Source material:
= Beginning of Section =
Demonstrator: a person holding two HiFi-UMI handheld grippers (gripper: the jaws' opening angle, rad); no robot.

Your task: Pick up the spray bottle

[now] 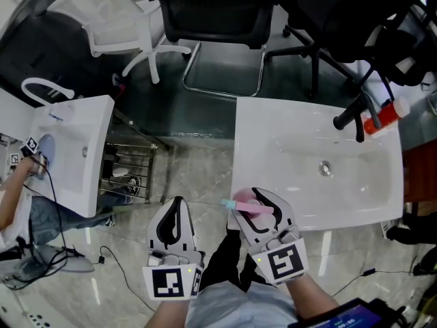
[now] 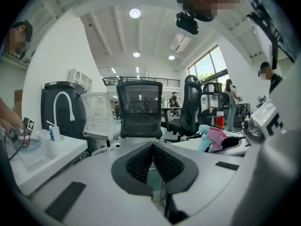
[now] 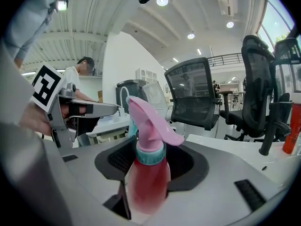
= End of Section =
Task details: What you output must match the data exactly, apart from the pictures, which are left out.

Final answer:
Demonstrator: a person holding two HiFi-UMI handheld grippers (gripper: the jaws' opening angle, rad); no robot.

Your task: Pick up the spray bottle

[now] 
[now] 
[now] 

That is the complete output for this exercise.